### Description of the task
Write out the listing below exactly, beginning at its first line and ending with the line that contains "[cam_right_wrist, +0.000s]".

### Dataset section
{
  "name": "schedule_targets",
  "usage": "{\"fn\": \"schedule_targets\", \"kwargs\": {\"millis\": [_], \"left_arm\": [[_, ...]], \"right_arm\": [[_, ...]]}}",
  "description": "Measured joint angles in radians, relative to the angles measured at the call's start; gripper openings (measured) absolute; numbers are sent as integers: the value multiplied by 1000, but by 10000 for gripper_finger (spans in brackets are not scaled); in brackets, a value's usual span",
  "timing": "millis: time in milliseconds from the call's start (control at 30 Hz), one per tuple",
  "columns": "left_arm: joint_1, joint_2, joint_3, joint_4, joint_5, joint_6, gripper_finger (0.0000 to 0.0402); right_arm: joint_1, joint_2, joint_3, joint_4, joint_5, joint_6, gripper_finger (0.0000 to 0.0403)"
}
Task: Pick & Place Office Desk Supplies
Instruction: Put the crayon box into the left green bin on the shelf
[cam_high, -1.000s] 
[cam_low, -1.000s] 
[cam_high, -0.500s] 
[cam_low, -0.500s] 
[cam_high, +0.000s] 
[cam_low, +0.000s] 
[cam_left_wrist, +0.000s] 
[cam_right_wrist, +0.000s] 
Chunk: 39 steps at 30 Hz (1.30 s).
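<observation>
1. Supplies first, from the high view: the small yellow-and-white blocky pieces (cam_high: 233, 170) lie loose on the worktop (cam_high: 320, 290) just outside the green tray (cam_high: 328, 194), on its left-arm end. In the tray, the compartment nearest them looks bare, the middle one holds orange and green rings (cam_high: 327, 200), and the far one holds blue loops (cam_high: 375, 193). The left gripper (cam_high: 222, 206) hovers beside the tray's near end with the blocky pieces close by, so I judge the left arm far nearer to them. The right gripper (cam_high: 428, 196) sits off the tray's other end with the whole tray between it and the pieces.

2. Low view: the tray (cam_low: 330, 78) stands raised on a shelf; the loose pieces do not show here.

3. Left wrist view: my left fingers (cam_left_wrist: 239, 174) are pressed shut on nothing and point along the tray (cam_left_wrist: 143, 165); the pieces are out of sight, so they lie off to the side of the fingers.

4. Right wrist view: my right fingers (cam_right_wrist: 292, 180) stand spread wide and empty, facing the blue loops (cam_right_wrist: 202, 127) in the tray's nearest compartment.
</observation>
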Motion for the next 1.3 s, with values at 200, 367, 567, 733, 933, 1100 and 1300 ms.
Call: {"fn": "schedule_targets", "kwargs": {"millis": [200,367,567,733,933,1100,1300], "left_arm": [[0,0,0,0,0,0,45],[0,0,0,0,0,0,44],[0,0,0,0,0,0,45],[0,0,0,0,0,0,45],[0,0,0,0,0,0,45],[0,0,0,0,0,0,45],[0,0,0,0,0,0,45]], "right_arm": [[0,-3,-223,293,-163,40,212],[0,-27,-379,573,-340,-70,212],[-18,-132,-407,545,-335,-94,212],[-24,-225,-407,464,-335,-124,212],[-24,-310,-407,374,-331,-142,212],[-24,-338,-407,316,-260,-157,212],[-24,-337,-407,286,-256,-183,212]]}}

### Written solution
{
  "name": "schedule_targets",
  "usage": "{\"fn\": \"schedule_targets\", \"kwargs\": {\"millis\": [_], \"left_arm\": [[_, ...]], \"right_arm\": [[_, ...]]}}",
  "description": "Measured joint angles in radians, relative to the angles measured at the call's start; gripper openings (measured) absolute; numbers are sent as integers: the value multiplied by 1000, but by 10000 for gripper_finger (spans in brackets are not scaled); in brackets, a value's usual span",
  "timing": "millis: time in milliseconds from the call's start (control at 30 Hz), one per tuple",
  "columns": "left_arm: joint_1, joint_2, joint_3, joint_4, joint_5, joint_6, gripper_finger (0.0000 to 0.0402); right_arm: joint_1, joint_2, joint_3, joint_4, joint_5, joint_6, gripper_finger (0.0000 to 0.0403)"
}
Task: Pick & Place Office Desk Supplies
Instruction: Put the crayon box into the left green bin on the shelf
[cam_high, -1.000s] 
[cam_low, -1.000s] 
[cam_high, -0.500s] 
[cam_low, -0.500s] 
[cam_high, +0.000s] 
[cam_low, +0.000s] 
[cam_left_wrist, +0.000s] 
[cam_right_wrist, +0.000s] 

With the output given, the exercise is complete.